**About this exercise**. Please copy out the entries until you have copied the line that contains "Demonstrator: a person", beginning with the first line.

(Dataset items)
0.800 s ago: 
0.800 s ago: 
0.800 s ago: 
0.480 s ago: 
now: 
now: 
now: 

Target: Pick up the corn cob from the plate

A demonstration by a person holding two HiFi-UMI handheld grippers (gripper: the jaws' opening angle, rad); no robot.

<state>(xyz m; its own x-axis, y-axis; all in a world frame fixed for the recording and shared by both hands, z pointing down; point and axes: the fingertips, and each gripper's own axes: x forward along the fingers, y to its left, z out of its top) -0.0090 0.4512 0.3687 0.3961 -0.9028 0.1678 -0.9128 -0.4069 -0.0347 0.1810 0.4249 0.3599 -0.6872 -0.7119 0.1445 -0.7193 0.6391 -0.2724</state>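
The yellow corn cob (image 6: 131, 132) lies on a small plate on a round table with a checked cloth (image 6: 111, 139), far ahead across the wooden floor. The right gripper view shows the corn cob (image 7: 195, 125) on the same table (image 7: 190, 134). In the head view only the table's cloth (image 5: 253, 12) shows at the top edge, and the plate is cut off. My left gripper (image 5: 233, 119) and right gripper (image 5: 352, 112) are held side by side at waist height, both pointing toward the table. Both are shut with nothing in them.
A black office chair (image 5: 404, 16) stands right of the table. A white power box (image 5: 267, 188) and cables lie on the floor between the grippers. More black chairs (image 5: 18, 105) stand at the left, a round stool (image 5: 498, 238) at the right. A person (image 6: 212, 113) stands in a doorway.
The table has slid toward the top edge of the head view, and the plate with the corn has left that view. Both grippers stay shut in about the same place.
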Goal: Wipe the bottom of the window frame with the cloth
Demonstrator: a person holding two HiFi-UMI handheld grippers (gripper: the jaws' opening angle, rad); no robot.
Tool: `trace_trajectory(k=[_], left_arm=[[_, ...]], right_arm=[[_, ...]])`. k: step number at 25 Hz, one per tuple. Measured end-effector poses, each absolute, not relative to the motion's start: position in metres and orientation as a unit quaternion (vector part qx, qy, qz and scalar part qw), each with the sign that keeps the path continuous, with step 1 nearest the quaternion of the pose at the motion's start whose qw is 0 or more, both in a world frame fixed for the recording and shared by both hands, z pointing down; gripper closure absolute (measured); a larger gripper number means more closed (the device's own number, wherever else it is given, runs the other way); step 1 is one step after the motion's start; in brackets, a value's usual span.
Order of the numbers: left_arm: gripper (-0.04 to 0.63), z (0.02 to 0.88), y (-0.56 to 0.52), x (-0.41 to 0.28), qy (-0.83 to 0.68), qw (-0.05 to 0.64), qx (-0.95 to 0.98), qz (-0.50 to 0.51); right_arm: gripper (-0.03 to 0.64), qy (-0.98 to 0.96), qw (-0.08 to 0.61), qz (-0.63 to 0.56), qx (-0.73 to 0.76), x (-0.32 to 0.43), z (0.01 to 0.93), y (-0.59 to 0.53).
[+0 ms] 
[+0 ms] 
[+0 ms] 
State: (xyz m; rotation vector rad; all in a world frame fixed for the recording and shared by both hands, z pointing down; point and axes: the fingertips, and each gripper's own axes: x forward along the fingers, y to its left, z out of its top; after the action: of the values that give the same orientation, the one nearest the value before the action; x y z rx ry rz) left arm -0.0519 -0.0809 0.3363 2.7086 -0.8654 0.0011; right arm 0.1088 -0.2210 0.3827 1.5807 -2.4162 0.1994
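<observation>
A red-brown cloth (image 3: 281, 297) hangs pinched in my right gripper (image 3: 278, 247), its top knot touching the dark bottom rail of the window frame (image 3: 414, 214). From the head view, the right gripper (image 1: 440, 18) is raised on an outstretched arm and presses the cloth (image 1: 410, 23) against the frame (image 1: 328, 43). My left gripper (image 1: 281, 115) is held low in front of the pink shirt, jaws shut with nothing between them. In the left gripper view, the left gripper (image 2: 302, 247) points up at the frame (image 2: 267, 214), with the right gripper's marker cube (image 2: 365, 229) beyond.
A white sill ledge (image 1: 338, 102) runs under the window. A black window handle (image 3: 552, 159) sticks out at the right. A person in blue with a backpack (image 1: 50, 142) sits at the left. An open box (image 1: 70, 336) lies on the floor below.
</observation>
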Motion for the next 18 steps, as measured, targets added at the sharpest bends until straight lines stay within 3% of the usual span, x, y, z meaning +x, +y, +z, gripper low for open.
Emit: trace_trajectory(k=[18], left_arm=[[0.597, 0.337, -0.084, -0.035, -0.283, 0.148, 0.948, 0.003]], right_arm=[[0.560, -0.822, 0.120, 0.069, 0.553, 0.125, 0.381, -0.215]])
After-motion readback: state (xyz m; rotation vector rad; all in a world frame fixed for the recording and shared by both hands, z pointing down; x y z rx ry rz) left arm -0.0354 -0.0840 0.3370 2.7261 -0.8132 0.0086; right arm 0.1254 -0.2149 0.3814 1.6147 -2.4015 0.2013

**Task output**.
0.800 s ago: 
0.800 s ago: 
0.800 s ago: 
0.480 s ago: 
now: 
now: 
now: 

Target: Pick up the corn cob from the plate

A demonstration by a person holding two HiFi-UMI handheld grippers (gripper: the jaws' opening angle, rad); no robot.

<state>(xyz m; its own x-axis, y-axis; all in a world frame fixed for the recording and shared by both hands, z pointing down; point and axes: the fingertips, and each gripper's own axes: x forward along the fingers, y to its left, z out of its top) -0.0090 0.4512 0.3687 0.3961 -0.9028 0.1678 -0.9128 -0.4069 -0.0347 0.1810 0.4249 0.3599 -0.6872 -0.7119 0.1445 -0.7193 0.6391 -0.2724</state>
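The yellow corn cob (image 6: 131, 132) lies on a small plate on a round table with a checked cloth (image 6: 111, 139), far ahead across the wooden floor. The right gripper view shows the corn cob (image 7: 195, 125) on the same table (image 7: 190, 134). In the head view only the table's cloth (image 5: 253, 12) shows at the top edge, and the plate is cut off. My left gripper (image 5: 233, 119) and right gripper (image 5: 352, 112) are held side by side at waist height, both pointing toward the table. Both are shut with nothing in them.
A black office chair (image 5: 404, 16) stands right of the table. A white power box (image 5: 267, 188) and cables lie on the floor between the grippers. More black chairs (image 5: 18, 105) stand at the left, a round stool (image 5: 498, 238) at the right. A person (image 6: 212, 113) stands in a doorway.
The table has slid toward the top edge of the head view, and the plate with the corn has left that view. Both grippers stay shut in about the same place.
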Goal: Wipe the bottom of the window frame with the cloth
Demonstrator: a person holding two HiFi-UMI handheld grippers (gripper: the jaws' opening angle, rad); no robot.

That completes the answer to the exercise.